Exactly reproduce the data from its first line through the line with "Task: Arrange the", leaving out every line after it.

Segment Start: Exercise inputs

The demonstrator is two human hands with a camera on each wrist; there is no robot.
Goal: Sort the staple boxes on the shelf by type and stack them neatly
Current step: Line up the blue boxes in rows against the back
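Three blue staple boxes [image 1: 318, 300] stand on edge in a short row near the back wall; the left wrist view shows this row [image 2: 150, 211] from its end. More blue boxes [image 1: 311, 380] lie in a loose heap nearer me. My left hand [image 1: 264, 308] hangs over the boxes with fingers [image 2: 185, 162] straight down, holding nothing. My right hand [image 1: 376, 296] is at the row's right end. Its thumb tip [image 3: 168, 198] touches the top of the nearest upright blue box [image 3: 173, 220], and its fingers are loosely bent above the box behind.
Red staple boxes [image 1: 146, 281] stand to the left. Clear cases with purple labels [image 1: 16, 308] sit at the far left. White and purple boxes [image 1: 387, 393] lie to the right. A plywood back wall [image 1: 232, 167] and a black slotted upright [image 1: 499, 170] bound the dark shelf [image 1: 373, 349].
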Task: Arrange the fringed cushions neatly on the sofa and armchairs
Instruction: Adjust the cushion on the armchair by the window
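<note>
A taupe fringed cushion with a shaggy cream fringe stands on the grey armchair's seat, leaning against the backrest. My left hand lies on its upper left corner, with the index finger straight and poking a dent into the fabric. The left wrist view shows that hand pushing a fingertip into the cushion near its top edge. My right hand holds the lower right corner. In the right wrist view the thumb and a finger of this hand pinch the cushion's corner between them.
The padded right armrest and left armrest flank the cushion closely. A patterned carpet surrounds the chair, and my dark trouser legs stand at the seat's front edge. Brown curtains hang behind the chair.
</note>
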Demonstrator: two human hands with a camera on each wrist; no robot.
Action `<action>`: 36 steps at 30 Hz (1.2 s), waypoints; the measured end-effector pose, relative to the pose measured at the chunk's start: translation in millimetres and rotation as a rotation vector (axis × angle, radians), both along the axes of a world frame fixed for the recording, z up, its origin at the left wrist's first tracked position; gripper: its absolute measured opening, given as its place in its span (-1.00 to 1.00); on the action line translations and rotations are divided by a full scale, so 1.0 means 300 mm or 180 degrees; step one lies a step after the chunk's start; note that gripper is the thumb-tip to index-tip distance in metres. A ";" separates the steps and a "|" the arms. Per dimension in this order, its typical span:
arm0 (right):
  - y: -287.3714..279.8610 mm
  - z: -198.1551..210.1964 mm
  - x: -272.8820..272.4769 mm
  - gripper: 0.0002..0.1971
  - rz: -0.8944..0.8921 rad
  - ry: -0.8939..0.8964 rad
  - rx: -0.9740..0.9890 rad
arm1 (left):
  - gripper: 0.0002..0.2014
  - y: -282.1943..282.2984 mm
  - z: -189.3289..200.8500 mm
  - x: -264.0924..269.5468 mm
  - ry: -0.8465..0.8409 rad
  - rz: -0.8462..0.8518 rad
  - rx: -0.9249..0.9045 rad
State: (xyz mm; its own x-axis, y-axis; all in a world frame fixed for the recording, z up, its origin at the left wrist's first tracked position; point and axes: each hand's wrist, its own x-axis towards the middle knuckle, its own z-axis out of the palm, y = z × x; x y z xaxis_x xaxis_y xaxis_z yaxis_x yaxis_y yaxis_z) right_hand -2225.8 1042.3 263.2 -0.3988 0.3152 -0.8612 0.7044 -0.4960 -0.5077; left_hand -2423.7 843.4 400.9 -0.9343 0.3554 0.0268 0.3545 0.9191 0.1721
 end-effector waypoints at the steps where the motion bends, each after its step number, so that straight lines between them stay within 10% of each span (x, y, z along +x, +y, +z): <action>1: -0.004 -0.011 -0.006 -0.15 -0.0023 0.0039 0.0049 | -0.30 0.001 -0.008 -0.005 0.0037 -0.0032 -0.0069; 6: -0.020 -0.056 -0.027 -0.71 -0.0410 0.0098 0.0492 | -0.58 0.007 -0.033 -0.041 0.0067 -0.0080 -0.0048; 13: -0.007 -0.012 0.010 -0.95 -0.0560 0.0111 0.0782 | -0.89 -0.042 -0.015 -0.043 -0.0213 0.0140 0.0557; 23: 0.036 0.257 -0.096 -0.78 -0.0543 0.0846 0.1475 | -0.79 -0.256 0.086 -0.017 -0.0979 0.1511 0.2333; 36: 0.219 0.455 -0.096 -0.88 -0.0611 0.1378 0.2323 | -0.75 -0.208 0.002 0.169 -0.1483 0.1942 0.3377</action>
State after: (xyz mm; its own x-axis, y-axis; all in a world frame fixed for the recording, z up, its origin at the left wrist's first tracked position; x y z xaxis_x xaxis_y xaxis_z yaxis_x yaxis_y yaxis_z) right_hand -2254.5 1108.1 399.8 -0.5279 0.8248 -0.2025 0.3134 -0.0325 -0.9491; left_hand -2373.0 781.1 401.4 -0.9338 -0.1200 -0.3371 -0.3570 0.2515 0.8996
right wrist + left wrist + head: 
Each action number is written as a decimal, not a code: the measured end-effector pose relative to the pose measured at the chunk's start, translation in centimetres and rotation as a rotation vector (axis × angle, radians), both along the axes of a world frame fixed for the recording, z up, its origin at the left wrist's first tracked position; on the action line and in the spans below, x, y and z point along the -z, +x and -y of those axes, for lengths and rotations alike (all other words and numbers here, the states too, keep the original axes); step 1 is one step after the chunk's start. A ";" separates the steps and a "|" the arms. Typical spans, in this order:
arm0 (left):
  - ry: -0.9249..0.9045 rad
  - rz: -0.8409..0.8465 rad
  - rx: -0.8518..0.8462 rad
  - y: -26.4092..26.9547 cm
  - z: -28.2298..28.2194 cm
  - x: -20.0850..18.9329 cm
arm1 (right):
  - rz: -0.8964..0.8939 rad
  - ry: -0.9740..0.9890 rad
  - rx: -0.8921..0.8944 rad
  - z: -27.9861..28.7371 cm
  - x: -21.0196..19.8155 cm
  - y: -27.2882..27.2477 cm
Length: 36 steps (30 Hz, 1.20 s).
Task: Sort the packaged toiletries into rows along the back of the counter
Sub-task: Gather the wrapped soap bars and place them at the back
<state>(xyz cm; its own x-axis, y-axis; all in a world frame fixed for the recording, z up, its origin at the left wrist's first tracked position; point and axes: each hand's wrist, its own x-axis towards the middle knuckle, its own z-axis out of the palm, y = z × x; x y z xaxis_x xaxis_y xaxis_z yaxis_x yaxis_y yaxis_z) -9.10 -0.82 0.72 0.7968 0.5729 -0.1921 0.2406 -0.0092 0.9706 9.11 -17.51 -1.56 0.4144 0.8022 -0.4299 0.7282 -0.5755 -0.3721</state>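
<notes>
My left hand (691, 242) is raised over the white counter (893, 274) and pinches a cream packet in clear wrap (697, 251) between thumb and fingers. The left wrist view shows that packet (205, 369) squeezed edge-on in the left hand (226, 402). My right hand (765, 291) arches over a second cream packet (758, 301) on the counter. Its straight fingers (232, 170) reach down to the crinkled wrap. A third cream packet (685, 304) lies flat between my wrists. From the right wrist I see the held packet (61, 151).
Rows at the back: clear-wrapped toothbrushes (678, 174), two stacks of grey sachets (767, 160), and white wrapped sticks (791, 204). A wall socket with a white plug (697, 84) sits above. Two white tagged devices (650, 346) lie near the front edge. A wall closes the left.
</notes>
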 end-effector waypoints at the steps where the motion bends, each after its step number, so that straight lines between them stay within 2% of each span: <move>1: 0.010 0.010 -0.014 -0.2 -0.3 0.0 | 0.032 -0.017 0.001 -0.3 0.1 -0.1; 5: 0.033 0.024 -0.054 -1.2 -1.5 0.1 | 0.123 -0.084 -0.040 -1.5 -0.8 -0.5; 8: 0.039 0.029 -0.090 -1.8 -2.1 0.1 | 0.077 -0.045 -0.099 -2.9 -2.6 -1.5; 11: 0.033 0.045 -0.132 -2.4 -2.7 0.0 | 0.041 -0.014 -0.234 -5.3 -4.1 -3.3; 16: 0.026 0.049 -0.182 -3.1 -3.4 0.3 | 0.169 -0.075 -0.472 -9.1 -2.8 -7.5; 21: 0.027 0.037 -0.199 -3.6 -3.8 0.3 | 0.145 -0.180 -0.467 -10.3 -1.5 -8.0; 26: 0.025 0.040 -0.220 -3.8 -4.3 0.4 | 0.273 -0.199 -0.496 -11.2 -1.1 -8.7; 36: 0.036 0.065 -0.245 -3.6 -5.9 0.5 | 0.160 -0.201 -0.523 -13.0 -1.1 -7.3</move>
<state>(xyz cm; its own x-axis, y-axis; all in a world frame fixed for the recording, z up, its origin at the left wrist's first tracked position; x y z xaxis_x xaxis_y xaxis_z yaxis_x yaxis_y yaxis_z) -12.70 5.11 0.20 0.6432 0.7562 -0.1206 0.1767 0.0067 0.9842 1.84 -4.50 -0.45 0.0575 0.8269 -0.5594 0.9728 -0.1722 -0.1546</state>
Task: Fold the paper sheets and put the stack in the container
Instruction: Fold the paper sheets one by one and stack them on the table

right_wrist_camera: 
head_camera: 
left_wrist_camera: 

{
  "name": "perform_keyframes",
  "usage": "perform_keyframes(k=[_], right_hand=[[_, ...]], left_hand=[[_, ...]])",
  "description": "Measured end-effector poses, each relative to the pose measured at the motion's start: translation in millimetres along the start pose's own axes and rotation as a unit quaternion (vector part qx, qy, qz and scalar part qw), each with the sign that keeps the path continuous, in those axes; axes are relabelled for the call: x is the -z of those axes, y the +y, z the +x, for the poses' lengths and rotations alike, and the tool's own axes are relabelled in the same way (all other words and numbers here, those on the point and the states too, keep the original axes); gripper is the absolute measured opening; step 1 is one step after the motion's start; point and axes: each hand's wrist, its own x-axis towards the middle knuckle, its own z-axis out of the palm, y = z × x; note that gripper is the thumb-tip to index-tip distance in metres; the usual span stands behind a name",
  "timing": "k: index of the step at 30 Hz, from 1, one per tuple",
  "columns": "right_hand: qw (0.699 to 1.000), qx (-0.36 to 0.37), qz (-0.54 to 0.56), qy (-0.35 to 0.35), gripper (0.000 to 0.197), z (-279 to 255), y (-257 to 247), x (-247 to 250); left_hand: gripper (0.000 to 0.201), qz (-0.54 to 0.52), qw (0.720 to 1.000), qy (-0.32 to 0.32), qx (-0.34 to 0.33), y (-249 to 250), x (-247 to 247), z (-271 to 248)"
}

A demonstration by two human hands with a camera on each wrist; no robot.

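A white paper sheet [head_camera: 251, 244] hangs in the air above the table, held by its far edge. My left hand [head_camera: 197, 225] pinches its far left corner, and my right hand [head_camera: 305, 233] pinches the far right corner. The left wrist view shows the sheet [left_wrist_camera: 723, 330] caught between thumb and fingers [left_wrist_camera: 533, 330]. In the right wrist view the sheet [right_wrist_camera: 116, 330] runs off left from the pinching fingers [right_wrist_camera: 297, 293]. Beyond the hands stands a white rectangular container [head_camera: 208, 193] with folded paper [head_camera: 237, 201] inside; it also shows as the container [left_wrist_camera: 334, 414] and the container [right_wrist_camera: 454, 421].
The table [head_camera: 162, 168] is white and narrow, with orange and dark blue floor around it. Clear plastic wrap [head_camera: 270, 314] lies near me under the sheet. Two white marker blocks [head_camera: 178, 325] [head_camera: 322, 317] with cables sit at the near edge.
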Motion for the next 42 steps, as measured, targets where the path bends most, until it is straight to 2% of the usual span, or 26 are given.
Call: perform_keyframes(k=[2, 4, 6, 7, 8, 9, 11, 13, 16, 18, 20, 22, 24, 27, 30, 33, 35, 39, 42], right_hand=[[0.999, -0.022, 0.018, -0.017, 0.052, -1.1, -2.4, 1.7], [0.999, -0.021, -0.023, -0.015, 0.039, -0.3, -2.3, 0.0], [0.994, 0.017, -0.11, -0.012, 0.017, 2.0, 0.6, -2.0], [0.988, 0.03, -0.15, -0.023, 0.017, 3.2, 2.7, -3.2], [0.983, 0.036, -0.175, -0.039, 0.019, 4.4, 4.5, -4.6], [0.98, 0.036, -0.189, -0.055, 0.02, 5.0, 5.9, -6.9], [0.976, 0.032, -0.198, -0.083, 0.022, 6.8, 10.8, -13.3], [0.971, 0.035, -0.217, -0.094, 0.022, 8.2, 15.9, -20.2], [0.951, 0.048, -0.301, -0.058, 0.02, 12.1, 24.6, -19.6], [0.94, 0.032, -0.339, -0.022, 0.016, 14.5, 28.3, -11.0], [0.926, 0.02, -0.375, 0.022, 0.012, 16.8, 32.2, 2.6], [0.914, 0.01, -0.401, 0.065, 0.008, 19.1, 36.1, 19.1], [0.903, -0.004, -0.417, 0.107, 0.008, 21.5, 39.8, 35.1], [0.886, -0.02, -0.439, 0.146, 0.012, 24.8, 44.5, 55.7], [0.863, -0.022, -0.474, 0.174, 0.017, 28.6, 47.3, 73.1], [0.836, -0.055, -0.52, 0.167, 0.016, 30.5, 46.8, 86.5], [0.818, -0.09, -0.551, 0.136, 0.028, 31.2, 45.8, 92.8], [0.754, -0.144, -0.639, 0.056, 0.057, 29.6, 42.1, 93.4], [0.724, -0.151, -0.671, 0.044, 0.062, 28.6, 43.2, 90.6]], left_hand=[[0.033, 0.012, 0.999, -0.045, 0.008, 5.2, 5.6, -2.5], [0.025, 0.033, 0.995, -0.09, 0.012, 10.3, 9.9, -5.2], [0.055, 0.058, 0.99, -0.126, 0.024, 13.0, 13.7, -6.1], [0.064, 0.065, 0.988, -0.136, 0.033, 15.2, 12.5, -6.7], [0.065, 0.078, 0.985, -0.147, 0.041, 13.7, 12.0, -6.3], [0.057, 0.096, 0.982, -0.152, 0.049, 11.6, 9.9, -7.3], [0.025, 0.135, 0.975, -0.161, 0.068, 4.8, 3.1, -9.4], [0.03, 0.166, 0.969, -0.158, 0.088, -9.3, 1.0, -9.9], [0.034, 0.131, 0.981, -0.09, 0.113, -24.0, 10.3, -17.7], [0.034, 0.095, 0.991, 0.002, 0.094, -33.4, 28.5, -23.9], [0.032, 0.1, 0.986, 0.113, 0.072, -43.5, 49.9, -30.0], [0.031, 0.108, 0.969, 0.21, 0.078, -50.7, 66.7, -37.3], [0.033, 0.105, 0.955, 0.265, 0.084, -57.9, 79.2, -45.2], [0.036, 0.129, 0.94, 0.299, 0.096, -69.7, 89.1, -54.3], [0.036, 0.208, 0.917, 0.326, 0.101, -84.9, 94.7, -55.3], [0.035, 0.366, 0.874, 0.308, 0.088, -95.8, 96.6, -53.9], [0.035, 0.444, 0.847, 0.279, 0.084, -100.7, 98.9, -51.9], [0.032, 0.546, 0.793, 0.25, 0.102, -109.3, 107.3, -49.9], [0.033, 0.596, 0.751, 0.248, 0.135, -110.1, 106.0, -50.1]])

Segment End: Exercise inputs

### Result of this task
The demonstrator is two human hands with a camera on each wrist; there is no robot.
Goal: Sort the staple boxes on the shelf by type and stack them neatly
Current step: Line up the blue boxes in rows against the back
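Three blue staple boxes [image 1: 318, 300] stand on edge in a short row near the back wall; the left wrist view shows this row [image 2: 150, 211] from its end. More blue boxes [image 1: 311, 380] lie in a loose heap nearer me. My left hand [image 1: 264, 308] hangs over the boxes with fingers [image 2: 185, 162] straight down, holding nothing. My right hand [image 1: 376, 296] is at the row's right end. Its thumb tip [image 3: 168, 198] touches the top of the nearest upright blue box [image 3: 173, 220], and its fingers are loosely bent above the box behind.
Red staple boxes [image 1: 146, 281] stand to the left. Clear cases with purple labels [image 1: 16, 308] sit at the far left. White and purple boxes [image 1: 387, 393] lie to the right. A plywood back wall [image 1: 232, 167] and a black slotted upright [image 1: 499, 170] bound the dark shelf [image 1: 373, 349].
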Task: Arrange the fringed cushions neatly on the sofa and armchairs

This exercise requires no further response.